▶ [Exercise goal]:
Go over the data and keep only the lines that include "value".

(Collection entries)
+--

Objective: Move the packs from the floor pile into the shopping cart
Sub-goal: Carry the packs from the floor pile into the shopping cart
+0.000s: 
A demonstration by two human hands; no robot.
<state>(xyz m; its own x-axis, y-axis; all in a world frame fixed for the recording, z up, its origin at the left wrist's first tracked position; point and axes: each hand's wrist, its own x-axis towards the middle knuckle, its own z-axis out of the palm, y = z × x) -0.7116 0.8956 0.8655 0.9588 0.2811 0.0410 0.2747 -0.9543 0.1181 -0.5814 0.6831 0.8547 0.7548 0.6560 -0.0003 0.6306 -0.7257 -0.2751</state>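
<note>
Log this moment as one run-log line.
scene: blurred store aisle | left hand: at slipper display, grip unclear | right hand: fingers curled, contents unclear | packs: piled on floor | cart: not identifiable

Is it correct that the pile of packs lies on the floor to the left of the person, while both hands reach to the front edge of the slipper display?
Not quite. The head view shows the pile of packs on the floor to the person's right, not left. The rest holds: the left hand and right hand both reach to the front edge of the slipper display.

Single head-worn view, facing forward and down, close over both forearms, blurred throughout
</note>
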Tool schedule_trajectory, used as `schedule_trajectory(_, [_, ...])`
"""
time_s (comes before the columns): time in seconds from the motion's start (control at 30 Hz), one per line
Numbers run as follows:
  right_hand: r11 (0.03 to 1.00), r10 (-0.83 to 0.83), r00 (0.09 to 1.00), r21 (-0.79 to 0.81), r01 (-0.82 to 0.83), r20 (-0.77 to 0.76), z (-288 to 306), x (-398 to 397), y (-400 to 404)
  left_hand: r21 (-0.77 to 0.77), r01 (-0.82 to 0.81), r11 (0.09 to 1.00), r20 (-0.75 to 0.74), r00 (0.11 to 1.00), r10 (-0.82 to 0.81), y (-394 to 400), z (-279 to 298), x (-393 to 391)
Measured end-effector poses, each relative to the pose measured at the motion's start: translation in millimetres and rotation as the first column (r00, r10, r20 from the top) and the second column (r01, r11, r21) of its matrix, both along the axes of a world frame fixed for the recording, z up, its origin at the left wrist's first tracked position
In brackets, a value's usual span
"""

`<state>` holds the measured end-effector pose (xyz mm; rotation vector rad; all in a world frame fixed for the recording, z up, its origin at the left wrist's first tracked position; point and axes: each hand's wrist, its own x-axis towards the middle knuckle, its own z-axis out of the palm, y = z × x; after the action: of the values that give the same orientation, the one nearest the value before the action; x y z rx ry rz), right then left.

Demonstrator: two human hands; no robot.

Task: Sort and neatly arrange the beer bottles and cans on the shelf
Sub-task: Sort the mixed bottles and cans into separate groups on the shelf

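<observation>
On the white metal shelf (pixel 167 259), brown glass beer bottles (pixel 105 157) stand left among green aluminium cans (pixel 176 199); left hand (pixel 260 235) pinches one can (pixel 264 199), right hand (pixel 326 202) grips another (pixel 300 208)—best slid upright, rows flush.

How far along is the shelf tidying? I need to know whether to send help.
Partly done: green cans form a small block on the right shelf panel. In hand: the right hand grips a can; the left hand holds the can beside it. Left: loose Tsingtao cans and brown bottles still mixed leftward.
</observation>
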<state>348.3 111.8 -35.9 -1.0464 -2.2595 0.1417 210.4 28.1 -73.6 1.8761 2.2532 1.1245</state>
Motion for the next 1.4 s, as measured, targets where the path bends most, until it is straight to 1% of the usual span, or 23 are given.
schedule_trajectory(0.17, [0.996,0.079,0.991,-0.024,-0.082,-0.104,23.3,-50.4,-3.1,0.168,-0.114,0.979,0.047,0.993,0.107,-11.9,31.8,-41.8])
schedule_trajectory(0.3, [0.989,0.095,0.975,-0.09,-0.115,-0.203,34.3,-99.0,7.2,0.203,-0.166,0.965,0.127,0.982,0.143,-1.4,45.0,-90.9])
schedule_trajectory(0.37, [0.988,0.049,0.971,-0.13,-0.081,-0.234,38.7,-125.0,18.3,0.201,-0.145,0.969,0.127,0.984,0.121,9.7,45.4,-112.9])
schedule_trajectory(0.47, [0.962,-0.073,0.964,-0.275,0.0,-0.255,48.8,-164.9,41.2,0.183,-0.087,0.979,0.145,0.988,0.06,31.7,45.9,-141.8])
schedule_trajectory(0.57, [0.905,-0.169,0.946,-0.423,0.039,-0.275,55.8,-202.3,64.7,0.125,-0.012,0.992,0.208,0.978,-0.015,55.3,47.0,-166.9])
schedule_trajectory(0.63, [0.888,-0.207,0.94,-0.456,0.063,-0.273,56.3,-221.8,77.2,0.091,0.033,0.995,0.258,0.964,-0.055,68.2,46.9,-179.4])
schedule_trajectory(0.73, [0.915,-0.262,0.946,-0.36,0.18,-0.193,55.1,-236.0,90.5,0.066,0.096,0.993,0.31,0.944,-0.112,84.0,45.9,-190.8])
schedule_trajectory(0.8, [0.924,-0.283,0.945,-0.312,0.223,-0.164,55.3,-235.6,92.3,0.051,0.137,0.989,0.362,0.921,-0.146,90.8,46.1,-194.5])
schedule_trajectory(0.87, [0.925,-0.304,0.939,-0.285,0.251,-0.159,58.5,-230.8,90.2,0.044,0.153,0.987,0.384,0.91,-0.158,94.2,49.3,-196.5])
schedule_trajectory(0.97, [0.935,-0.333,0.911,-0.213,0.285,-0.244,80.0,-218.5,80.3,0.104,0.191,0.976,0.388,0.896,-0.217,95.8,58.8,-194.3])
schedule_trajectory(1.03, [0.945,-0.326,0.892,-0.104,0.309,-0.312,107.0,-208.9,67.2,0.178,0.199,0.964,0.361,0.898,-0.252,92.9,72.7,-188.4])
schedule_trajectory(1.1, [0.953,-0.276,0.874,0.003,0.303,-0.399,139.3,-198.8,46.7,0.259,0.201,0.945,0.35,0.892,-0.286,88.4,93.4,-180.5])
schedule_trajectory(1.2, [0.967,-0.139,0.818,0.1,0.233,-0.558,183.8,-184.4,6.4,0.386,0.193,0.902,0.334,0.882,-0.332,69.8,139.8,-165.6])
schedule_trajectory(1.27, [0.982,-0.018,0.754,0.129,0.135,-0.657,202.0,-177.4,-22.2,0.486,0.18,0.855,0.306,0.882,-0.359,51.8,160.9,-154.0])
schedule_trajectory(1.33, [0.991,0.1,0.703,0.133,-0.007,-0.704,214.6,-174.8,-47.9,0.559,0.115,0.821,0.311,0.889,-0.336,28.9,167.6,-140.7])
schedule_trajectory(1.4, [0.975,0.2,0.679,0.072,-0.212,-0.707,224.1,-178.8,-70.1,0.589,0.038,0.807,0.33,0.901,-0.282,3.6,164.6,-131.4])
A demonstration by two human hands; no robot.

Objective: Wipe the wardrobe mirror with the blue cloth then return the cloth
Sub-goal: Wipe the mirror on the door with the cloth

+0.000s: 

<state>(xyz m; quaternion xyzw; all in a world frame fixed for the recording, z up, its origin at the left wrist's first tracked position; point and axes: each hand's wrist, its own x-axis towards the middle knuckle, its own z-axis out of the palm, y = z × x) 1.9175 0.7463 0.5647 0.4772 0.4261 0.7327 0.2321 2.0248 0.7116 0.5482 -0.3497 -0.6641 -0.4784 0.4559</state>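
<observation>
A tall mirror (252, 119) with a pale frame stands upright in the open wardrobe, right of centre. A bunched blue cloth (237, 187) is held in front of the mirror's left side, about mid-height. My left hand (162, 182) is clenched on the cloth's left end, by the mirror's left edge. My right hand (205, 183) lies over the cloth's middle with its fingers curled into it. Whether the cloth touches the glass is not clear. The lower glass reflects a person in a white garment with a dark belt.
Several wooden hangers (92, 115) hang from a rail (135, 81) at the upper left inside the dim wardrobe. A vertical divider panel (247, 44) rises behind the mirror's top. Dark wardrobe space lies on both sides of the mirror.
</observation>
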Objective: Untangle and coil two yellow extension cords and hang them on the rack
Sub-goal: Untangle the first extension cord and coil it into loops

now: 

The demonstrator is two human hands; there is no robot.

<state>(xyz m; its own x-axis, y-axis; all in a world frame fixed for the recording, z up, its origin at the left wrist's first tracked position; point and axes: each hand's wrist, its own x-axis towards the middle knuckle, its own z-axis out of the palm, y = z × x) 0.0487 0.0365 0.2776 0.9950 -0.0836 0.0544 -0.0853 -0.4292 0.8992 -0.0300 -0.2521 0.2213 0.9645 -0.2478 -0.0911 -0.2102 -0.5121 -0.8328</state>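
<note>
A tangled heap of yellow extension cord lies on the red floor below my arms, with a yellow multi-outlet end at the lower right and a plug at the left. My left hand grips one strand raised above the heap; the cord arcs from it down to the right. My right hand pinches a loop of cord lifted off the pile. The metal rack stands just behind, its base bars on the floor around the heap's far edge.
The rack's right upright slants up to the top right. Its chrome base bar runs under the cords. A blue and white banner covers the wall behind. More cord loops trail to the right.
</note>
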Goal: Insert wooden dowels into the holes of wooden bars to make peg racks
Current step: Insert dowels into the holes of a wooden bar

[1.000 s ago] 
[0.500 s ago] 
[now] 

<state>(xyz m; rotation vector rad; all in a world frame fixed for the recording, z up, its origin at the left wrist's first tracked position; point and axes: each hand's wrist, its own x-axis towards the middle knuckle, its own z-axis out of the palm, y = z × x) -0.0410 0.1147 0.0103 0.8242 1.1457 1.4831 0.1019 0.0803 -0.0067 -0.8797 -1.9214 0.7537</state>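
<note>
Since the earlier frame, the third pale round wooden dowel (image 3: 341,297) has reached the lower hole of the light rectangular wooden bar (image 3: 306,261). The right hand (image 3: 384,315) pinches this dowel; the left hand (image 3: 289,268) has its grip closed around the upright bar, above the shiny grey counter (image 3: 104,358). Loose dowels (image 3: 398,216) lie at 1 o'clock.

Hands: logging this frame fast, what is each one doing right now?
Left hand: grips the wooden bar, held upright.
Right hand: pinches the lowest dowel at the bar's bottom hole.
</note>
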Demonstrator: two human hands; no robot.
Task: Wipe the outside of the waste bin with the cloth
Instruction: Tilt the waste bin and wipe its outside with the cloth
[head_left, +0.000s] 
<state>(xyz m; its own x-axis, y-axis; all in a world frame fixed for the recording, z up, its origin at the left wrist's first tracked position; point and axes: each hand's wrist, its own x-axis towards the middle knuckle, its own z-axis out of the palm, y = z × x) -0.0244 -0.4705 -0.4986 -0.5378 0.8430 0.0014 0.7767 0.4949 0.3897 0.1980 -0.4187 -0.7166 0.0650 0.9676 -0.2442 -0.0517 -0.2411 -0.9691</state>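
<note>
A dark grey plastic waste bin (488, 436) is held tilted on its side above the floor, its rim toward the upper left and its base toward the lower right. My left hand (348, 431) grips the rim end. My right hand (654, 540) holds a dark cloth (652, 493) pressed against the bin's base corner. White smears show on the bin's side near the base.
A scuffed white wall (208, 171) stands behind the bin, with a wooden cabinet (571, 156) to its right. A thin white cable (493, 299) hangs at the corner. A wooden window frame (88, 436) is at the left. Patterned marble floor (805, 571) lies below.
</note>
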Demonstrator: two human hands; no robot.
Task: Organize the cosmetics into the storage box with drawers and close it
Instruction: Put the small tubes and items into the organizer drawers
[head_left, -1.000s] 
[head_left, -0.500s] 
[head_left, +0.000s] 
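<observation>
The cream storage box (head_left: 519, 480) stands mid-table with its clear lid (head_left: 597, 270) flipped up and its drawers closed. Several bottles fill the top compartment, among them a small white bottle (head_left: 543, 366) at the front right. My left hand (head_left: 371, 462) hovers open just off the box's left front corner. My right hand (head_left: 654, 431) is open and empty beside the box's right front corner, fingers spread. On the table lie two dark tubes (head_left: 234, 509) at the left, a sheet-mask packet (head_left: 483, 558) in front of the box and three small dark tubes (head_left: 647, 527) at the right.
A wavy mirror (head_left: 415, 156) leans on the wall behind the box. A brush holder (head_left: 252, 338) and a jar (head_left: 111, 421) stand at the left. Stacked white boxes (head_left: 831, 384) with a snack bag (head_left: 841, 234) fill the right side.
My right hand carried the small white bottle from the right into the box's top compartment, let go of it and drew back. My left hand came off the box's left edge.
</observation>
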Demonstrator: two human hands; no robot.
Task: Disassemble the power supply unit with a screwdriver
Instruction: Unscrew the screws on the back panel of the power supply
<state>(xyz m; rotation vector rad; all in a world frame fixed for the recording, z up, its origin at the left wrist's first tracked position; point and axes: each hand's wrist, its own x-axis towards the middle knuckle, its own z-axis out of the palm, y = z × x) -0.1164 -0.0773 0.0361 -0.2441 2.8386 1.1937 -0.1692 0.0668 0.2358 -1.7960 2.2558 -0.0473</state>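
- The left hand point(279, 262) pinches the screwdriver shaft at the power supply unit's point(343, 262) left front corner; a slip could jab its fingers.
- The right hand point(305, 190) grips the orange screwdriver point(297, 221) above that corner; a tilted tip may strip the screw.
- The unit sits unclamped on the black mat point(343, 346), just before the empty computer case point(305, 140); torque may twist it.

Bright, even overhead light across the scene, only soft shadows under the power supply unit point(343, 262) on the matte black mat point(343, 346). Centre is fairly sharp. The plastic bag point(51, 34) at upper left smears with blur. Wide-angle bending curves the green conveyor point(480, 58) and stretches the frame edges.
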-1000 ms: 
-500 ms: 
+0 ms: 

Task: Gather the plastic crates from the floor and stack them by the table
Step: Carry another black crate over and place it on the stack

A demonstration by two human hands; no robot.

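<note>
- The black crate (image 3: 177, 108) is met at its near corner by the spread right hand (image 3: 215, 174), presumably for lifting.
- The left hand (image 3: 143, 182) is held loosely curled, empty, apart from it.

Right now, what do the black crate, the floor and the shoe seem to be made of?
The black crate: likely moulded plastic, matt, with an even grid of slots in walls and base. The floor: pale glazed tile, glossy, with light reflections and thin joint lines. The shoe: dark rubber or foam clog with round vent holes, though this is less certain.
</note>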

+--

▶ [Exercise result]:
In brackets, a value's usual span
`<state>` holds the measured end-effector pose (xyz mm; rotation vector rad; all in a world frame fixed for the recording, z up, its origin at the left wrist's first tracked position; point and axes: each hand's wrist, its own x-axis towards the middle knuckle, its own z-axis out of the palm, y = z × x; after the action: of the values that give the same orientation, the one nearest the value before the action; x y z rx ry rz), right then left.

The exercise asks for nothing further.